Your answer is a copy of every line in the records where "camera" appears.

**Records:**

BEGIN

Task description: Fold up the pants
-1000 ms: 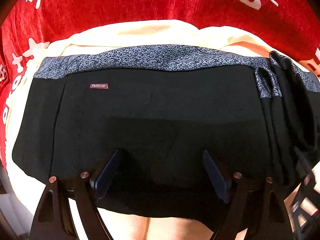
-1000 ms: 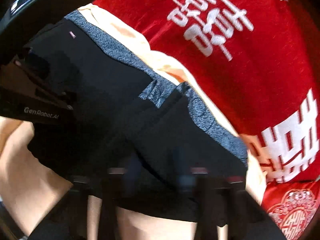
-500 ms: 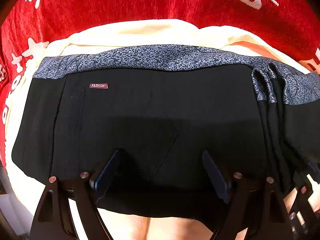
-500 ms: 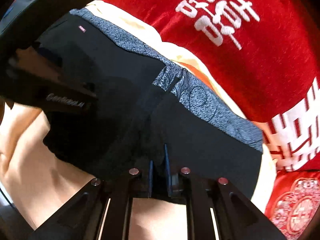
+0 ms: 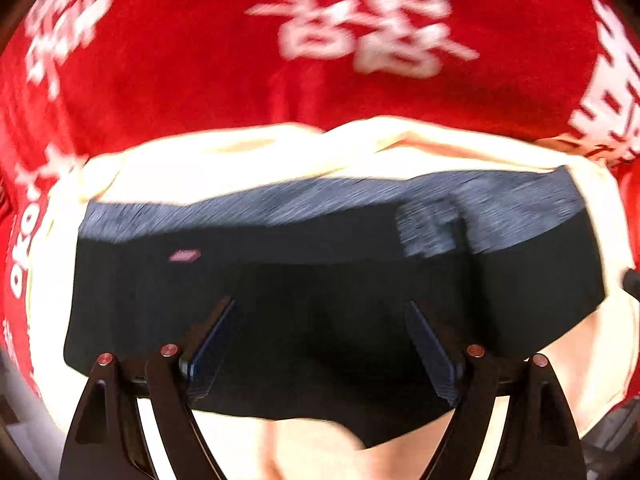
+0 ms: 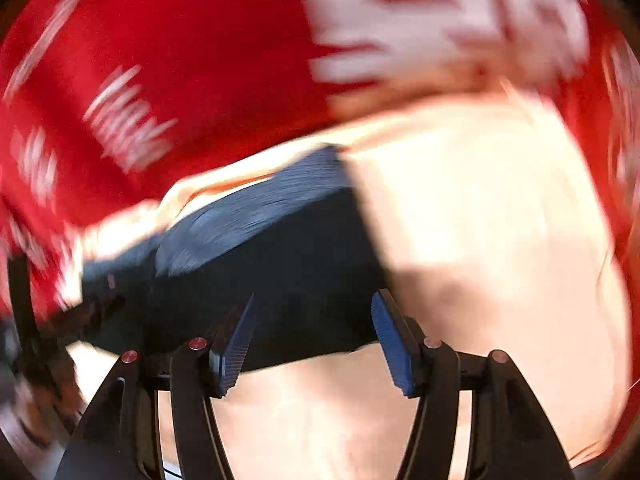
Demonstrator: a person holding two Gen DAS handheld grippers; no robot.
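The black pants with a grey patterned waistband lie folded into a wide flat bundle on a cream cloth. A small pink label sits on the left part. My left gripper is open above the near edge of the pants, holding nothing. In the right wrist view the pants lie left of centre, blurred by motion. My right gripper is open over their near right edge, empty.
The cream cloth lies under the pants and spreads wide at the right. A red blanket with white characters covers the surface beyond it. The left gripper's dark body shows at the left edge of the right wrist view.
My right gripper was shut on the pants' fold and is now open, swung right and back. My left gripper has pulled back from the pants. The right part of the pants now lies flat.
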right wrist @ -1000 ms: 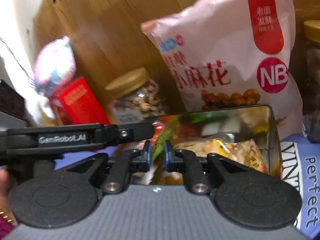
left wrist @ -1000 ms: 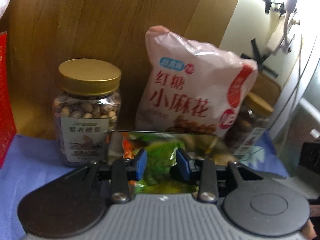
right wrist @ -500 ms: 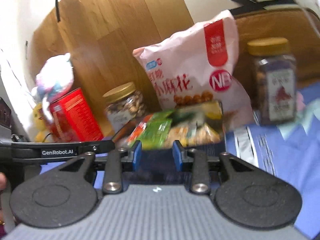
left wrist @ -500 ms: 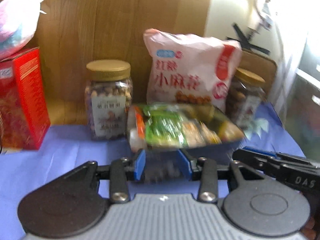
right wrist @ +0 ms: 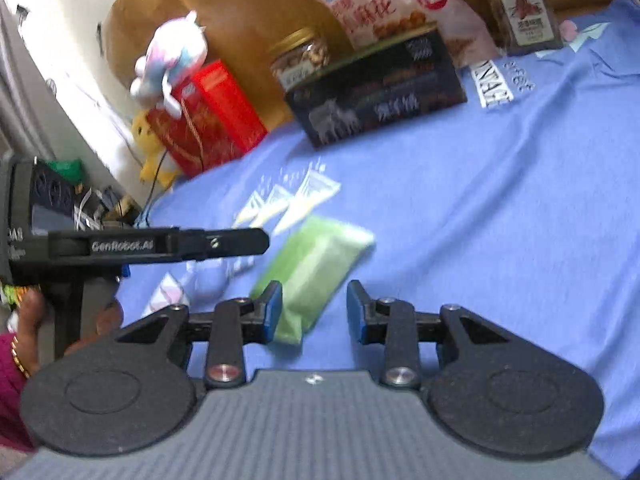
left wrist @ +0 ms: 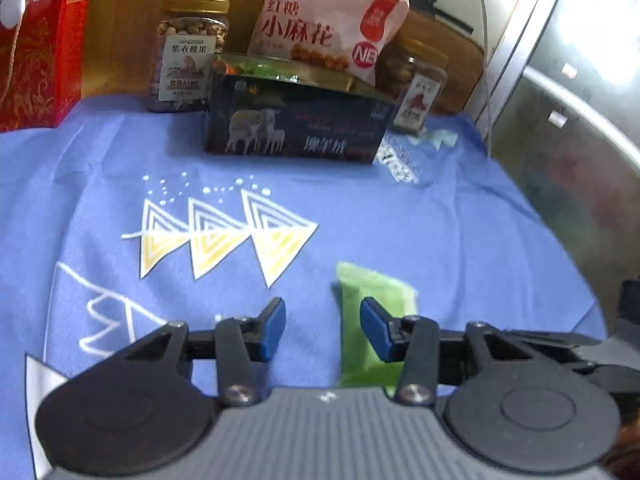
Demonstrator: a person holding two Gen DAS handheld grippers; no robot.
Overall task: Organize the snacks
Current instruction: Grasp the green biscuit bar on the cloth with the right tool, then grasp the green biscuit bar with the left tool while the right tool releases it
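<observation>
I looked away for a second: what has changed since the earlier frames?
Both grippers have pulled back from the dark snack box to the near part of the blue cloth. The left gripper and right gripper have just been opening; neither grips anything. A green packet lies on the cloth by the open fingers. The jars, pink bag and red box stayed put.

Blue printed cloth (left wrist: 440, 216) underneath; plush toy (right wrist: 172, 60) atop red box (right wrist: 216, 116).
</observation>
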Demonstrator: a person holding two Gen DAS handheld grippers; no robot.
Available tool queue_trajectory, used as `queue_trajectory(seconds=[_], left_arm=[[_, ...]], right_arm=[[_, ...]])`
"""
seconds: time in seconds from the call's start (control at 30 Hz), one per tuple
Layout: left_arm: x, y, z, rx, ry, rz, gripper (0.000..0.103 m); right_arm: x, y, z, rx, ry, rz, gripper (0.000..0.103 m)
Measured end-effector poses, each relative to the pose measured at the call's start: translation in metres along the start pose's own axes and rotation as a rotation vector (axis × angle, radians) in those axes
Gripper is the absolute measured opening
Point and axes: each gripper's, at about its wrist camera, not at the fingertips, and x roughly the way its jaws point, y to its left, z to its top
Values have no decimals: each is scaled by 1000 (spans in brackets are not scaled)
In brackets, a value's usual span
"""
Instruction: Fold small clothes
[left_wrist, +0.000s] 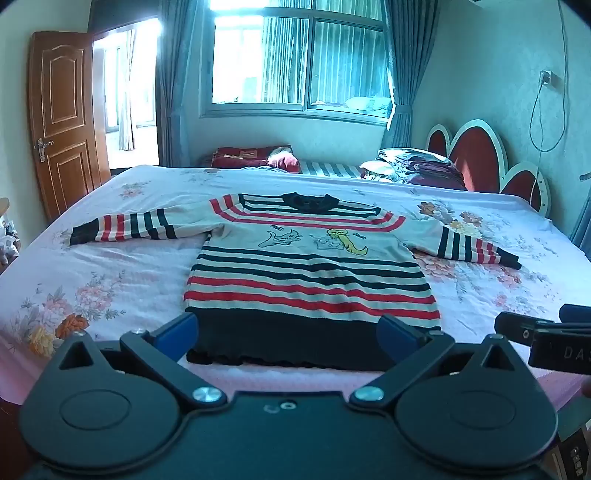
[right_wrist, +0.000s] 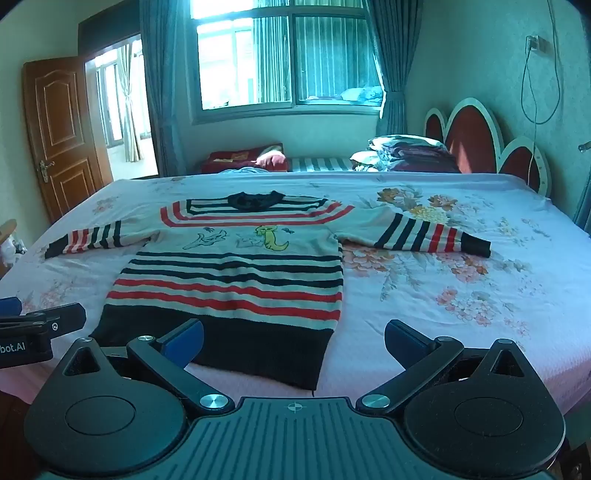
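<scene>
Knitted striped sweater (left_wrist: 310, 273) lies flat, sleeves spread, on floral bed (left_wrist: 110, 280); my left claw (left_wrist: 288, 334) and right claw (right_wrist: 293, 341) gape wide, empty.

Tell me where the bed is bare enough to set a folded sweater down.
Bare sheet right of the sweater, below its right sleeve; more left of it. Crowded by the pillows near the headboard.

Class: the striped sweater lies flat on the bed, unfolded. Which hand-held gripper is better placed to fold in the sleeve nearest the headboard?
The right hand-held gripper. It hovers open beside the striped sweater's hem corner on that side, nearer that sleeve. The left hand-held gripper sits centred on the hem.
</scene>
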Motion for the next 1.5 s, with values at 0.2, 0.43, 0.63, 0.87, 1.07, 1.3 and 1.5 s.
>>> queue_trajectory(seconds=[0.2,0.43,0.63,0.87,1.07,1.3,1.5], left_arm=[[4,-1,-2,-6,10,6,103],[5,-2,-5,0,2,7,103],[6,2,-6,-7,-2,4,103],[2,4,-2,-11,-4,3,103],[2,5,-1,-9,-2,3,103],[2,5,-2,-3,3,3,103],[3,5,-2,-2,3,4,103]], right_arm=[[3,-1,-1,10,8,7,103],[5,1,-6,6,8,1,103],[6,2,-4,5,7,-3,103],[5,2,-3,4,7,-6,103],[5,3,-3,4,8,-6,103],[6,0,-4,16,10,-9,103],[7,2,-4,13,13,-6,103]])
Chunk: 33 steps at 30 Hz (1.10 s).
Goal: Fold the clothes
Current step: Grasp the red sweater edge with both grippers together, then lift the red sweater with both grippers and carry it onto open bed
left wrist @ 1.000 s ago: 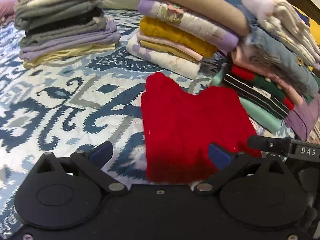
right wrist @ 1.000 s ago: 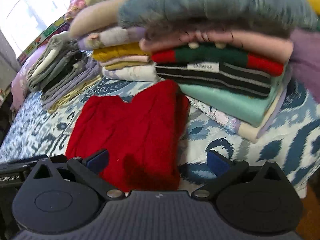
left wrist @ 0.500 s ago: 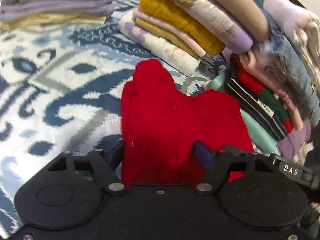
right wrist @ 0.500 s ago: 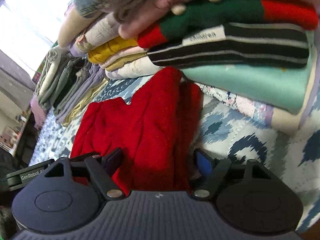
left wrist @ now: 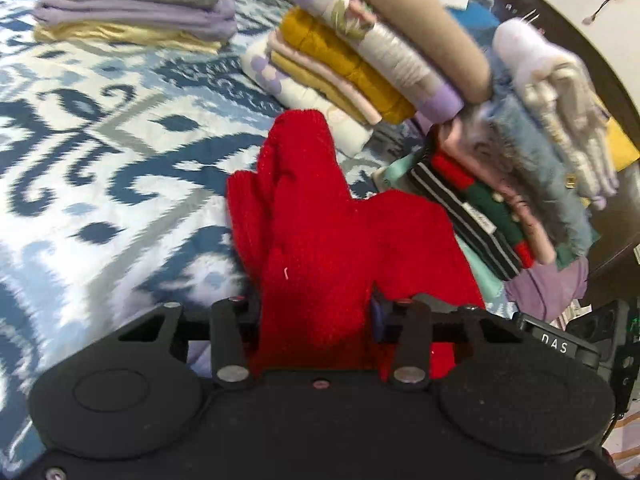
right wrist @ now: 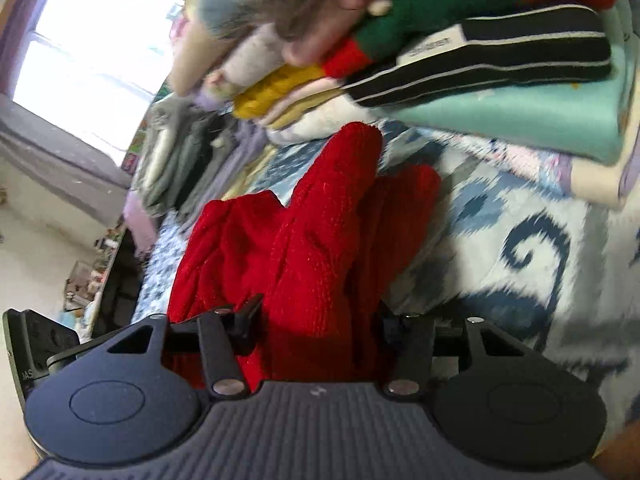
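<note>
A folded red knit sweater (left wrist: 320, 220) lies on the blue-and-white patterned bedspread (left wrist: 100, 140). My left gripper (left wrist: 316, 312) has its jaws closing on the sweater's near edge, and the fabric bunches up between the fingers. In the right wrist view the same red sweater (right wrist: 312, 232) is gathered between the closing jaws of my right gripper (right wrist: 320, 320) at its other near corner. The right gripper's body (left wrist: 560, 344) shows at the left view's right edge.
Stacks of folded clothes ring the sweater: a grey and lilac stack (left wrist: 136, 4) at the back left, a mustard and floral stack (left wrist: 344, 60) behind it, and a tall striped and mint stack (right wrist: 520, 112) close on the right. A bright window (right wrist: 92, 52) is beyond the bed.
Both grippers moved in onto the sweater's near edge and their jaws narrowed from wide open to pinching the red fabric. The sweater's front edge is now bunched and lifted.
</note>
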Available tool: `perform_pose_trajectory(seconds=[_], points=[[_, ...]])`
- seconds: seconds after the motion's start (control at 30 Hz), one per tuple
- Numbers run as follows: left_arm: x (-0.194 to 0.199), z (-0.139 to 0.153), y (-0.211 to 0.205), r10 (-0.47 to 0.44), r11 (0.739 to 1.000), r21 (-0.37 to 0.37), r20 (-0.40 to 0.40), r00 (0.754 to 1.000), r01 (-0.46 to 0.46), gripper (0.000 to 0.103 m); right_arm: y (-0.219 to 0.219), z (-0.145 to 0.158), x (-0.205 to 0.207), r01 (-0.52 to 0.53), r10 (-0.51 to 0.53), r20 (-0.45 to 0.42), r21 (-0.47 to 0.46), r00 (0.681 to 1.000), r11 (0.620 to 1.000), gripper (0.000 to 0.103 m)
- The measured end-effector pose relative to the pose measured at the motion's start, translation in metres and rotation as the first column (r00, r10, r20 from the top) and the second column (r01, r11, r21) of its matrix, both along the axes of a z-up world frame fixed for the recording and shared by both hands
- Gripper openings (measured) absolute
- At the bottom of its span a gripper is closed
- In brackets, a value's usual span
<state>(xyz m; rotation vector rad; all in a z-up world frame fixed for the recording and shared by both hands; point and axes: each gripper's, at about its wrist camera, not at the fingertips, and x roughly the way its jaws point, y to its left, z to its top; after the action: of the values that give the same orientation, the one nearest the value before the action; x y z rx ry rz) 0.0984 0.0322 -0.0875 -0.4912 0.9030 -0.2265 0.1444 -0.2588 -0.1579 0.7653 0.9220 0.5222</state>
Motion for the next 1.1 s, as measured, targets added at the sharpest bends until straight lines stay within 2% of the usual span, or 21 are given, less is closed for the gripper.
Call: perform_pose_trajectory(seconds=[0.2, 0.3, 0.63, 0.87, 1.1], points=[[-0.058, 0.028, 0.044, 0.084, 0.996, -0.020, 0.046, 0.995, -0.083, 0.042, 0.033, 0.026, -0.031, -0.092, 0.090, 0.075, 0.020, 0.993, 0.996, 0.054], [-0.085, 0.034, 0.075, 0.147, 0.988, -0.047, 0.042, 0.988, -0.145, 0.042, 0.057, 0.037, -0.042, -0.147, 0.144, 0.095, 0.027, 0.985, 0.989, 0.054], [-0.154, 0.042, 0.186, 0.333, 0.939, -0.117, 0.066, 0.941, -0.324, 0.042, 0.180, 0.065, -0.065, -0.351, 0.350, 0.117, -0.007, 0.930, 0.936, 0.054], [-0.152, 0.037, 0.267, 0.422, 0.902, -0.155, 0.119, 0.899, -0.403, 0.042, 0.276, 0.080, -0.052, -0.454, 0.454, 0.138, -0.034, 0.880, 0.891, 0.054], [-0.104, 0.034, 0.339, 0.461, 0.886, -0.151, 0.187, 0.868, -0.438, 0.042, 0.365, 0.090, 0.000, -0.504, 0.509, 0.215, -0.081, 0.834, 0.860, 0.054]])
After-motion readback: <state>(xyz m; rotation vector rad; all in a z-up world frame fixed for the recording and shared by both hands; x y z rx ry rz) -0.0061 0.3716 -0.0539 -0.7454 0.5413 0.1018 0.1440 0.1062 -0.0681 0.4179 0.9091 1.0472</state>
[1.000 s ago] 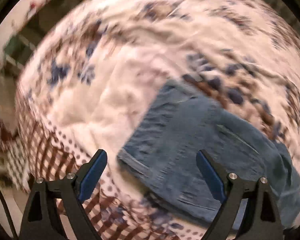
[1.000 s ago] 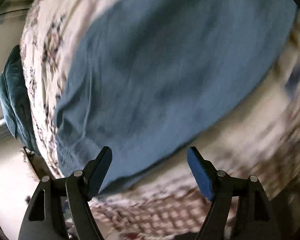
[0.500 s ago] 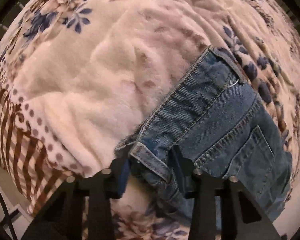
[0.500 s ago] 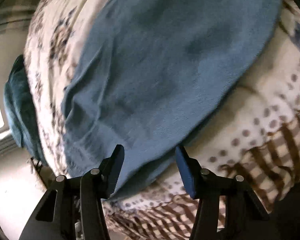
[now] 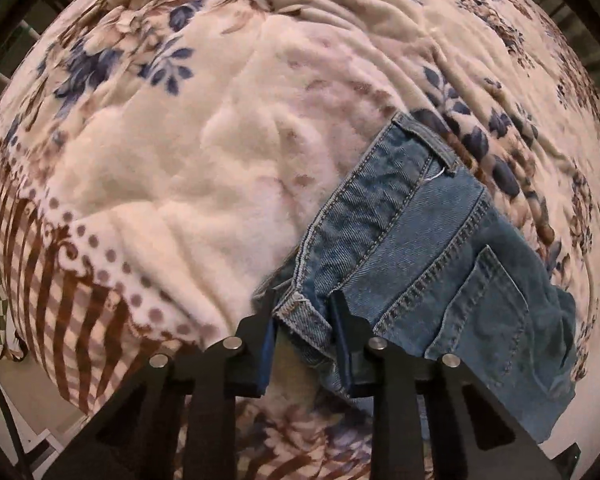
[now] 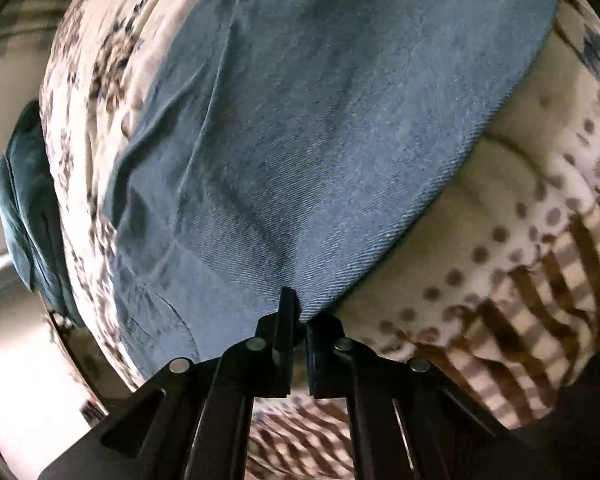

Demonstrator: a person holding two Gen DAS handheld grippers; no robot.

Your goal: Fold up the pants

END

**Exercise result:**
Point and axes: each gripper's, at about its wrist camera, not at the fingertips, and x roughly the way its jaws point, y to its left, z to its top
<state>(xyz m; rotation vector rad; all in a z-up world frame fixed for the recording and shared by both hands; point and axes: each gripper's, at about its wrist camera, not at the fingertips, and x roughly the way its jaws point, y to its left, z to its top; after the action: of the values that give the same orientation, the one nearest the value before the action; x y z rx ry rz) 0.0984 0.0322 -0.0875 -0.4912 0.9030 -0.2265 0.1444 -0.2588 -0.1579 0.7653 0.9220 0.5222</state>

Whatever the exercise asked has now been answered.